How Data Privacy Shifts Are Impacting Digital Marketing

Data privacy is an ever-present concern in the digital age. This data can include varying levels of information about consumers that is then used for targeted marketing, such as: personal contact details (name, address, phone number, etc), financial information (credit cards or bank accounts), identifying details (date of birth, social security number, etc), and usage information (cookies, website tracking, etc). With this growing sea of personal information, it’s important to be responsible with it, as well as abide by regulations governing data privacy.

The internet has made it easier for targeted marketing campaigns, but the tides are changing in regards to how advertisers are affected by current and proposed data privacy regulations. 

The collection and usage of personal information has driven regulations such as the California Consumer Privacy Act (CCPA), the European Union’s (EU) General Data Protection Regulation (GDPR), and Brazil’s Lei Geral de Proteção de Dados (LGPD), which is similar to the EU’s GDPR. In general, these regulations state how personal data is collected, allows people to request an explanation as to how this information is being used, and also gives people the right to opt in or out to these collection practices at any time, or to have their information deleted upon request (with some exceptions).

Google and Apple have been at the forefront of this shift in data privacy. In 2021, Apple rolled out several data privacy features, including the ability for its users to directly choose whether or not their data could be tracked. Google plans to eliminate third-party cookies in its Chrome browsers in 2023, replacing it instead with a “topics” API that is short-term storage of some “less sensitive” web browsing data, which may hurt advertisers seeking to monitor performance metrics.

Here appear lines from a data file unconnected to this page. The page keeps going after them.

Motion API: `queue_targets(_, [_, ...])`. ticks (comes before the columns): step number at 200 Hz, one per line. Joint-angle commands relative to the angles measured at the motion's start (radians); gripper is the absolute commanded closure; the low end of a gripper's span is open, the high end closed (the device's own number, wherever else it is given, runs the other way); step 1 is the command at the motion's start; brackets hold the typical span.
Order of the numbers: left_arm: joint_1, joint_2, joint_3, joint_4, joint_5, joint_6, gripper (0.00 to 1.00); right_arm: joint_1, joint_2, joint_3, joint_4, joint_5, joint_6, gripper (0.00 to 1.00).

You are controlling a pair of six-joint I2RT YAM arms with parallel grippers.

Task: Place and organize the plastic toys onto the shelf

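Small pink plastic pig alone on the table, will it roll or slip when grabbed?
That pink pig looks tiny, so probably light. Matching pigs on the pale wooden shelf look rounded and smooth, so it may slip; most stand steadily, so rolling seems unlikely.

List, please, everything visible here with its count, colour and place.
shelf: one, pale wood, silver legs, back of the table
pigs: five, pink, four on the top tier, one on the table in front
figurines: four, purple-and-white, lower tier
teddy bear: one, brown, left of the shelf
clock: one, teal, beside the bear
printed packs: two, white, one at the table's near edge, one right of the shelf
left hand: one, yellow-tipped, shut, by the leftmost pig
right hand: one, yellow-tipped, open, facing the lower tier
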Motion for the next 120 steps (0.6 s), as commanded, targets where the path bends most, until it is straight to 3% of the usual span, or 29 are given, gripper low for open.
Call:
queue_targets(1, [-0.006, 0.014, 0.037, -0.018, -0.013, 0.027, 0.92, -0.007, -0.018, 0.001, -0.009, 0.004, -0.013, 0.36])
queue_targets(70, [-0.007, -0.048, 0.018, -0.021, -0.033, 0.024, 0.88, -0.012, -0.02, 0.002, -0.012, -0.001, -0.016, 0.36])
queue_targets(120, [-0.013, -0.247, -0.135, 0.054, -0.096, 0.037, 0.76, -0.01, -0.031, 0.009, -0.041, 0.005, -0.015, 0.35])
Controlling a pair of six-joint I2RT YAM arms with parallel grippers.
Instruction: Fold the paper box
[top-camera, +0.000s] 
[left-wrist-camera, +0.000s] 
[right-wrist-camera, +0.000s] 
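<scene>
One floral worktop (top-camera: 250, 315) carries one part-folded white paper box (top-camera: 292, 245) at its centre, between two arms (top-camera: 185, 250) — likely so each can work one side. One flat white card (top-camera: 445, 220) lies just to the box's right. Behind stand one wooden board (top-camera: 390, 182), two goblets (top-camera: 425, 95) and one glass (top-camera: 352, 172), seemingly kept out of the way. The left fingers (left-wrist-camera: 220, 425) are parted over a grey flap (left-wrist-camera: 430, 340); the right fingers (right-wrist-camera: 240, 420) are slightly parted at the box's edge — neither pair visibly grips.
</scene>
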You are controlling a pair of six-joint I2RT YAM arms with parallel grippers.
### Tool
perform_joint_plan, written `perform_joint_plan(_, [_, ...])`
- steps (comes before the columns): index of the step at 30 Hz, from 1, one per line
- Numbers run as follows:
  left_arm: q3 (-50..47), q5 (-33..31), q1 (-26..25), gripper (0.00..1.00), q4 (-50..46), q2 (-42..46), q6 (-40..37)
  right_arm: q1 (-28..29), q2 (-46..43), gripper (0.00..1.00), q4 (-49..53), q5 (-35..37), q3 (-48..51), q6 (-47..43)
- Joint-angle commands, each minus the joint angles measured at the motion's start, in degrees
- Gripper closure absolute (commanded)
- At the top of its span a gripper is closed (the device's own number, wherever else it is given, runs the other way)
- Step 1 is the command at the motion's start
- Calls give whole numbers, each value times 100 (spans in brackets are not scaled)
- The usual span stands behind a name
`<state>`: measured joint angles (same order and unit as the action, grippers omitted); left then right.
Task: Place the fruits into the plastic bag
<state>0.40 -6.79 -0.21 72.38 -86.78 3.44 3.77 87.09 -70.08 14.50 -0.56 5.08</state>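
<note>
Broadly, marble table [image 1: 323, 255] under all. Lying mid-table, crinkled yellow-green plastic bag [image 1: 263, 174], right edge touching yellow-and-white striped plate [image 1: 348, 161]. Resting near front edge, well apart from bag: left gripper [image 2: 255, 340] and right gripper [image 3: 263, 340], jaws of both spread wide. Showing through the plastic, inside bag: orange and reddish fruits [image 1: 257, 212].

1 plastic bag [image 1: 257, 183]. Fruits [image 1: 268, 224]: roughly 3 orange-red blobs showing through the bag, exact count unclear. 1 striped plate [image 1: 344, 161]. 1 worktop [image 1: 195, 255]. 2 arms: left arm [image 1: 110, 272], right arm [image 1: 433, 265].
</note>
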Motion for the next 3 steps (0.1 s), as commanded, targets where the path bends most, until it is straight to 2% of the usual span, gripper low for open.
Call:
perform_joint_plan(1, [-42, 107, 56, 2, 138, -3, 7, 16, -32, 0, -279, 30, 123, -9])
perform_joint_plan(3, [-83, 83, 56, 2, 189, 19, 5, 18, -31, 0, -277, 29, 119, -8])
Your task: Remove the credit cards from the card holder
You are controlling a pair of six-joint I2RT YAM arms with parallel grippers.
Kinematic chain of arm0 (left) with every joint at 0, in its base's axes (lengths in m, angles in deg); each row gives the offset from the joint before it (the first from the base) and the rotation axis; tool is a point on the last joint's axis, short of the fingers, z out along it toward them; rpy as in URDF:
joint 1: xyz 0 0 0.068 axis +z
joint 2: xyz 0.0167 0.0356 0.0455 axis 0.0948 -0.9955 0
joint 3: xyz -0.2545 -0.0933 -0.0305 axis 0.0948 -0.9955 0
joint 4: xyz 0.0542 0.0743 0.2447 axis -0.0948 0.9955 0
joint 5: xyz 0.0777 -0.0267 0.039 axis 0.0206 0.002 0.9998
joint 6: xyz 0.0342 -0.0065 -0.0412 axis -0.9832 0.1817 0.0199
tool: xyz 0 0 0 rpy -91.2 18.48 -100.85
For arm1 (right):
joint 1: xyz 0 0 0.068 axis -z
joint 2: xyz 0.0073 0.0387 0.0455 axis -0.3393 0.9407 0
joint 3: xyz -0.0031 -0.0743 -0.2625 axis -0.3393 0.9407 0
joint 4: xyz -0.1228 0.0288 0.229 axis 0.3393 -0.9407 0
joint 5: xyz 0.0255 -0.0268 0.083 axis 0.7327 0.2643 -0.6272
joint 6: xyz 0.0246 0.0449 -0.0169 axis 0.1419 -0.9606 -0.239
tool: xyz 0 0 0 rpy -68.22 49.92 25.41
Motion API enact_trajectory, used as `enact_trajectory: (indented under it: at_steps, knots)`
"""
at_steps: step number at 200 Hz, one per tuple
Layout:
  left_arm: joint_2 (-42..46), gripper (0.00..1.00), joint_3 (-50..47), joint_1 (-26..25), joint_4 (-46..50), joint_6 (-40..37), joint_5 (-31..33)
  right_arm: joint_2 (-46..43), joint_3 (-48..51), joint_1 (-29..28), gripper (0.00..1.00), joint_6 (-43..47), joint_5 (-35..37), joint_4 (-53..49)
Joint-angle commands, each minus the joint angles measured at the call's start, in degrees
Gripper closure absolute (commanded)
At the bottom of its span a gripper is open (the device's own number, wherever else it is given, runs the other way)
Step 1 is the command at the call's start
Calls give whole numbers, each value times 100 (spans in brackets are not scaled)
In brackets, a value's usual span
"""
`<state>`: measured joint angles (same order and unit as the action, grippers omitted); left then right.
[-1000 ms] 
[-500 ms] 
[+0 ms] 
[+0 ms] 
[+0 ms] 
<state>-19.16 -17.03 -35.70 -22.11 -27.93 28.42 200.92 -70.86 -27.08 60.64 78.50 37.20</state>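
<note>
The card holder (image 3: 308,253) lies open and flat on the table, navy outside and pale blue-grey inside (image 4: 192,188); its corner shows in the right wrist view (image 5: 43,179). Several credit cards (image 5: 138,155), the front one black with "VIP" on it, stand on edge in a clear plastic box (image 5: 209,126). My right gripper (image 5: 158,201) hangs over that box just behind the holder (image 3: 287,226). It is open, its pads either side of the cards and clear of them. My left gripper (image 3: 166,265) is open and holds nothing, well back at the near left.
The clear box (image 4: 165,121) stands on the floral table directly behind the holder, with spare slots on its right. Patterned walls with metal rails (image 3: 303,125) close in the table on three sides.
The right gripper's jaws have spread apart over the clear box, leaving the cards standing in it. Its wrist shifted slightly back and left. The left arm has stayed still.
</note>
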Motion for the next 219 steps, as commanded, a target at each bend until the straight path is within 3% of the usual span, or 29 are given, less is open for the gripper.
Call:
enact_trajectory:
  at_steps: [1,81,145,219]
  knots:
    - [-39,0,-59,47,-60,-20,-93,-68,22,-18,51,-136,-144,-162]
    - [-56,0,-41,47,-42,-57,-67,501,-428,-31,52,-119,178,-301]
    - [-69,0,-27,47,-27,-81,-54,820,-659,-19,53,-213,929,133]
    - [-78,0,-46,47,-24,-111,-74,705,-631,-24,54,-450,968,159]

The big takeaway for both publishers and advertisers is to be responsible with user data and ensure that the existing regulations are abided by. This shift in data collection means that there will be more of a focus on quality content, and broader, yet more generally appealing, ad campaigns. Marketing existed long before the internet made the collection of data easy to target audiences. It will take a focus on resonating with your audience, rather than utilizing data metrics, to make successful marketing campaigns thrive.